Many people spend more time in their heads than they need to — 80 percent of the time. This habit creates a default background of anxiety, stress, preoccupation and less time enjoying the moment.

When you are exercising and your mind keeps wandering about what you have to do at work tomorrow, your thinking mind is at work — it wants everything to be a problem.

Mental chatter can serve us or enslave us.

“The Thinking Mind is always chattering away while you’re waiting in line, while you’re in bed trying to sleep, when you “tune out” of conversations with people, or when your mind wanders while reading,” says Mark Manson.

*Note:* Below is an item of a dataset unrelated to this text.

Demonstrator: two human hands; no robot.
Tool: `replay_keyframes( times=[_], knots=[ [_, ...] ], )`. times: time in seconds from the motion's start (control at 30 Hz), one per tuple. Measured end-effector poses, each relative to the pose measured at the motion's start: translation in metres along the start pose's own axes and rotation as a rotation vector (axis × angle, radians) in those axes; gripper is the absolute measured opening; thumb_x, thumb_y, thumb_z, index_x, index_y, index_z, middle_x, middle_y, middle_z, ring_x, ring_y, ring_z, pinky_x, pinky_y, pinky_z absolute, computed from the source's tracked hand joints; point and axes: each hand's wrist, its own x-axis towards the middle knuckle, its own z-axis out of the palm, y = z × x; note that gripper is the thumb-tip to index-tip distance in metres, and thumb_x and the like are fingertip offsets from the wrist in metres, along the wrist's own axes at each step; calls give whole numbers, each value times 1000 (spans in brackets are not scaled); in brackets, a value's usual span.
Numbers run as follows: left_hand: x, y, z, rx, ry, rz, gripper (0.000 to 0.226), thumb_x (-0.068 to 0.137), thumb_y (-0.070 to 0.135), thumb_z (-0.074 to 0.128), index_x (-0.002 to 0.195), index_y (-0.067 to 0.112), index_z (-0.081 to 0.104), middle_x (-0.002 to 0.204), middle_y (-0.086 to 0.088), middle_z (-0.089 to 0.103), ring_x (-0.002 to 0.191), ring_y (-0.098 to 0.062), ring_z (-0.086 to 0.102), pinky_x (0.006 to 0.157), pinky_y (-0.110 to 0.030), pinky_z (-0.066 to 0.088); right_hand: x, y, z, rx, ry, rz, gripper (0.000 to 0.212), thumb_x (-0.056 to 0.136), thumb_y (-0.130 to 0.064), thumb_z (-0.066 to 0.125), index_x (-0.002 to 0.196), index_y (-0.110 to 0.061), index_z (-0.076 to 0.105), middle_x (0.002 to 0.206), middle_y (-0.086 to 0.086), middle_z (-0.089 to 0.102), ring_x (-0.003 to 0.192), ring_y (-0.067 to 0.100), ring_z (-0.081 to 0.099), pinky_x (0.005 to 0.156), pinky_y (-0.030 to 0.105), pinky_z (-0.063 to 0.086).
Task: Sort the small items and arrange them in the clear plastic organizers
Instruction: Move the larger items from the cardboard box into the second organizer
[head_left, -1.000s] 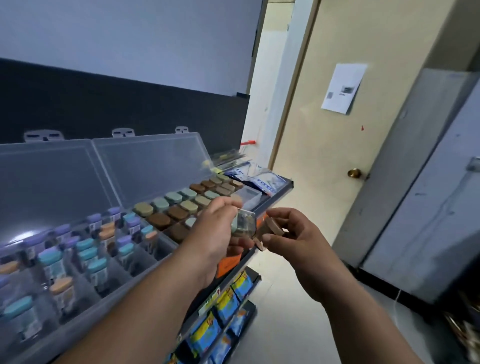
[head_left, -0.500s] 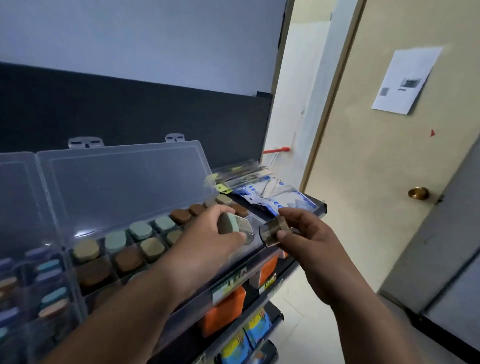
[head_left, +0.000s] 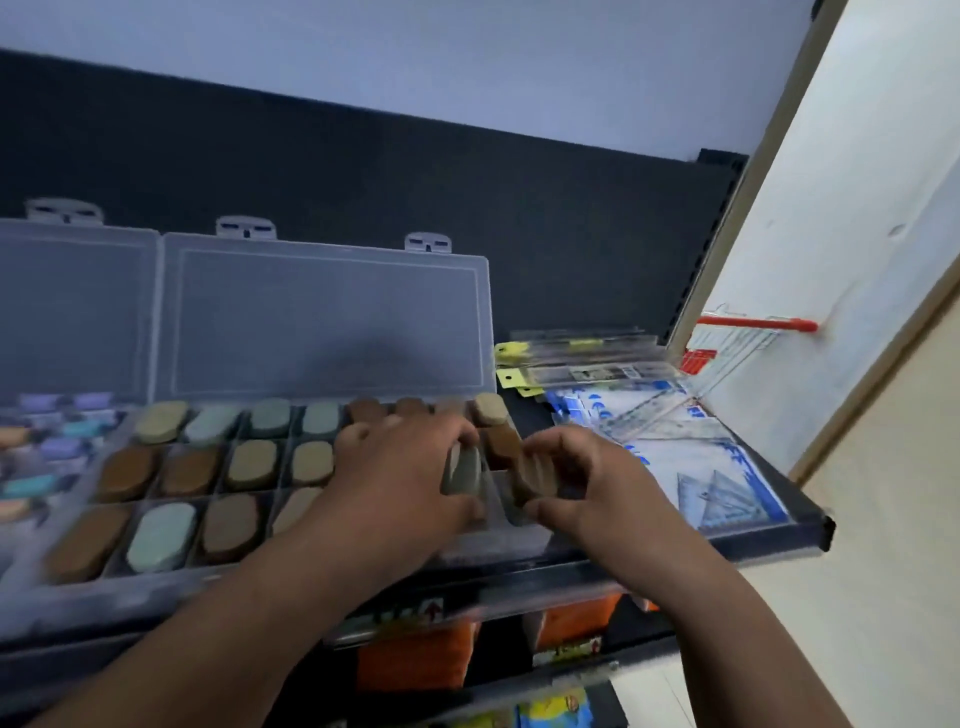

The problem with the thinking mind is that it likes to be in total control until you actively remind yourself to stay in the moment. It diverts your attention from everything important to the noise, stops you from creating, and sometimes poses as reality and cause fear and anxiety.

Mental chatter doesn’t deserve the attention it demands. “Talking in your head rarely arrives at any great revelations, since what’s floating around is often just a bunch of un-ordered thoughts and worries,” writes Alice G. Walton of Forbes.

In our increasingly busy and connected world, brain fog is becoming far more common. When you spend a lot of time in your head, it becomes difficult to think. A cluttered mind is disruptive and frequently hinders productivity and critical thinking and causes mental fog — often described as a “cloudy-headed” feeling.

Common conditions of brain fog include poor memory, difficulty focusing or concentrating, and struggling with articulation.

Imagine if you could concentrate your brain power into one bright beam and focus it like a laser on whatever you wish to accomplish. When you struggle to concentrate and spend most of your time in your head, everything you do is harder and takes longer than you’d like.

To achieve total focus, calmness, clarity, and insight, silence your mental chatter

The pressures of daily life can make it insanely difficult to stop and think about your thinking. But maintaining mental clarity and focus is not impossible. The good news is, you can shift the behaviour and spend less time in your head whilst you busy becoming your best self.

Returning your attention to the present (and calming your thinking brain) is a learnable skill, which can eventually become a reflex.

Your thinking mind is a tool, and we can learn to put it down when it’s not needed, which is most of the time. You have an enormous amount to gain by simply spending less time in your head.

Recognise and name your state of mind.

“The moment you realize you are not present, you are present. Whenever you are able to observe your mind, you are no longer trapped in it. Another factor has come in, something that is not of the mind: the witnessing presence,” says Eckhart Tolle, in his book, The Power of Now: A Guide to Spiritual Enlightenment.

At our best, we feel calm, confident, focused, enthusiastic, and optimistic when we’re most creative, and productive. At our worst, we typically experience self-doubt, impatience, irritability, defensiveness, pessimism and we tend to spend even more time in our heads wondering about everything that has gone wrong or could go wrong.

Most of us move along the spectrum between our best and our worst all day long, depending on what’s going on around us.

To think better, improve your mental clarity and make the most of your brain energy, it’s important to recognize your state of mind at any point in time. Naming your emotions (or better still, what you are thinking of) tends to lessen the burden of being at your worst. The physician and psychiatrist Dan Siegel refers to this practice as “name it to tame it.”

David Rock argues that when you are experiencing significant internal tension and anxiety, you can reduce stress by up to 50 percent by noticing and naming your state. In his book, “Your Brain at Work”, David Rock explains, “Without this ability to stand outside your experience, without self-awareness, you would have little ability to moderate and direct your behaviour moment to moment.”

“You need this capacity to free yourself from the automatic flow of experience and to choose where to direct your attention. Without a director, you are a mere automaton, driven by greed, fear, or habit,” he argues.

The basic skill of directing your attention to the “now” improves your ability to think critically about important issues and make better decisions.

“Stress is caused by being “here” but wanting to be “there,” or being in the present but wanting to be in the future,” says Tolle.

Rather than choosing to obey your thinking brain most of the time, choose to engage in your present activity mindfully.

Spending less time in your head takes time. The thinking mind does not like discipline and will resist your efforts to discipline it. It loves its freedom more than anything else, and won’t let you master it easily.

The ability to switch it off for focused develops over time through concentration exercises — reading engaging long books slowly (don’t skim), starting a distraction to-do list to tame the thought, using everyday experiences as opportunities to be mindful, and practising active listening,

Shutting down the mental noise means more time for what really matters. This results in saving a lot of mental energy and time wasted on thinking on issues that do not add anything to your life.